Breaking the Sample Size Barrier in Model-Based Reinforcement Learning with a Generative Model
It addresses a fundamental bottleneck in reinforcement learning for researchers and practitioners by providing the first minimax-optimal guarantees across all sample sizes, which is not incremental but a breakthrough in theoretical understanding.
This paper tackles the sample efficiency problem in model-based reinforcement learning with a generative model, overcoming a severe sample size barrier by certifying minimax optimality for two algorithms with sample complexity reduced from at least |S||A|/(1-γ)^2 to order |S||A|/(1-γ) (modulo log factors) for infinite-horizon MDPs and achieving similar optimality for finite-horizon MDPs.

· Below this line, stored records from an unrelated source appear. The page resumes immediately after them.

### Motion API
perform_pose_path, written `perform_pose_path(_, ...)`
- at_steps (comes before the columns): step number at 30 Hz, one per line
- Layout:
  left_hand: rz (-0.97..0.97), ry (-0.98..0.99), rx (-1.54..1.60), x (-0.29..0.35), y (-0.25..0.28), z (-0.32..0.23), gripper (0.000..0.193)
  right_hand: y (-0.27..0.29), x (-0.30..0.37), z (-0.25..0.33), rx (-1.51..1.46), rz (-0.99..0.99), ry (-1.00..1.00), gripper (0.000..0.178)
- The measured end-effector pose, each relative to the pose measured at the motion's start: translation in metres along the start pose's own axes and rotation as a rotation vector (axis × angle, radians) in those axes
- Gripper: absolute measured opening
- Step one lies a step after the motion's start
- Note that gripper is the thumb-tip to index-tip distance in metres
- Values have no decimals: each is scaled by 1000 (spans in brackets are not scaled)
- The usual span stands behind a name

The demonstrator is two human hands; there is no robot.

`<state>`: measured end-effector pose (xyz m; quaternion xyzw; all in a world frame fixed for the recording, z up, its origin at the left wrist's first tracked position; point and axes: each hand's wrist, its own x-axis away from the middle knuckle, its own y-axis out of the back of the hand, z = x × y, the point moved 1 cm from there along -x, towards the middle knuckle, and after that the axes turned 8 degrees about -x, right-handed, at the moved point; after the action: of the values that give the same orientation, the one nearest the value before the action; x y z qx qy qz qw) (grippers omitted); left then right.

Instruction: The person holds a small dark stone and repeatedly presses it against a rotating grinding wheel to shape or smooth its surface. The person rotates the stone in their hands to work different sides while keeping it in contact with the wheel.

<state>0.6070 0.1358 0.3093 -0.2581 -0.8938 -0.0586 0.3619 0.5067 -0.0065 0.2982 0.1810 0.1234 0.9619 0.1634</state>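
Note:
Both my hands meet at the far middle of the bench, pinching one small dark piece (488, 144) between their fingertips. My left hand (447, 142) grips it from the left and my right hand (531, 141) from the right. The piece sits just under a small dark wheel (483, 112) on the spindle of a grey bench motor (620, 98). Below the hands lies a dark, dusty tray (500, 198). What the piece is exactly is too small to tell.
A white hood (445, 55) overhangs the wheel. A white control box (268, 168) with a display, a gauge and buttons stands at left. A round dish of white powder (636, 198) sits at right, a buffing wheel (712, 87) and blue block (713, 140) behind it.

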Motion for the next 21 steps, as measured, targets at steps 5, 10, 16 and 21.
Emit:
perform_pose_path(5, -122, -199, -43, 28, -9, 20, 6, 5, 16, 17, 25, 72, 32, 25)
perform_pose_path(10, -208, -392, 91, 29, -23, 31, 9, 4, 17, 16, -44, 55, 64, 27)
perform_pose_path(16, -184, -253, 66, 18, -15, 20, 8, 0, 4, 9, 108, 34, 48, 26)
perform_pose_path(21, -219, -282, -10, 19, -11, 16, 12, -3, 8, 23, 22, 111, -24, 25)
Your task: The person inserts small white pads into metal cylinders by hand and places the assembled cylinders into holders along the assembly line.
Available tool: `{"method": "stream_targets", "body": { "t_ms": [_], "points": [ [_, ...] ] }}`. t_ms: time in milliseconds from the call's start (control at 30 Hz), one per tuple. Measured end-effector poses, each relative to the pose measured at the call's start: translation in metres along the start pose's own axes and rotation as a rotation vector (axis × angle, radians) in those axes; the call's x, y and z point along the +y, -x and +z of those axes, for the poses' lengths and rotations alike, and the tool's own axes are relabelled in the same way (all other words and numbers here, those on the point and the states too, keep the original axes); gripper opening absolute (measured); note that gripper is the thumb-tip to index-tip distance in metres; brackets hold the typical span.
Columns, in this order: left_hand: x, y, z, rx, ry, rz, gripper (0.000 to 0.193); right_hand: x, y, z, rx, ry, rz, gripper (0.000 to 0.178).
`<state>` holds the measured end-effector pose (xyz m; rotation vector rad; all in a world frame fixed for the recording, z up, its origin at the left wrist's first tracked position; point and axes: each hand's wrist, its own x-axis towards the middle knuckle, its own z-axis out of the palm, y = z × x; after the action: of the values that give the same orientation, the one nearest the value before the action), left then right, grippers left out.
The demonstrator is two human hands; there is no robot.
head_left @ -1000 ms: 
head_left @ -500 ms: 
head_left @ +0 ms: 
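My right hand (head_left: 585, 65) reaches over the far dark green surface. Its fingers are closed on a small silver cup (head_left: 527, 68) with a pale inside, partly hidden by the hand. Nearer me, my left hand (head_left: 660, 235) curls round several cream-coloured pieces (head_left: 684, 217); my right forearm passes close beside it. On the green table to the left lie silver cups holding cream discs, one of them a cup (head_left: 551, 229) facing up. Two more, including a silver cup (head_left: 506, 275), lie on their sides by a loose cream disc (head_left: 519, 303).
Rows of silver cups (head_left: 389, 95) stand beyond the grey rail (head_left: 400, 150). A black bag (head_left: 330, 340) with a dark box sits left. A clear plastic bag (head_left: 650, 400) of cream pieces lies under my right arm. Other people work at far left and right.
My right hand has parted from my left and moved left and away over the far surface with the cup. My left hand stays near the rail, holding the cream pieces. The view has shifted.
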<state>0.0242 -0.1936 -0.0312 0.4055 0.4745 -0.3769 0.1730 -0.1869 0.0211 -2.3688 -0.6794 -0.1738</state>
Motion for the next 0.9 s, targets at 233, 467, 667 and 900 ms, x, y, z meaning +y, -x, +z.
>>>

This paper is concerned with the sample efficiency of reinforcement learning, assuming access to a generative model (or simulator). We first consider $γ$-discounted infinite-horizon Markov decision processes (MDPs) with state space $\mathcal{S}$ and action space $\mathcal{A}$. Despite a number of prior works tackling this problem, a complete picture of the trade-offs between sample complexity and statistical accuracy is yet to be determined. In particular, all prior results suffer from a severe sample size barrier, in the sense that their claimed statistical guarantees hold only when the sample size exceeds at least $\frac{|\mathcal{S}||\mathcal{A}|}{(1-γ)^2}$. The current paper overcomes this barrier by certifying the minimax optimality of two algorithms -- a perturbed model-based algorithm and a conservative model-based algorithm -- as soon as the sample size exceeds the order of $\frac{|\mathcal{S}||\mathcal{A}|}{1-γ}$ (modulo some log factor). Moving beyond infinite-horizon MDPs, we further study time-inhomogeneous finite-horizon MDPs, and prove that a plain model-based planning algorithm suffices to achieve minimax-optimal sample complexity given any target accuracy level. To the best of our knowledge, this work delivers the first minimax-optimal guarantees that accommodate the entire range of sample sizes (beyond which finding a meaningful policy is information theoretically infeasible).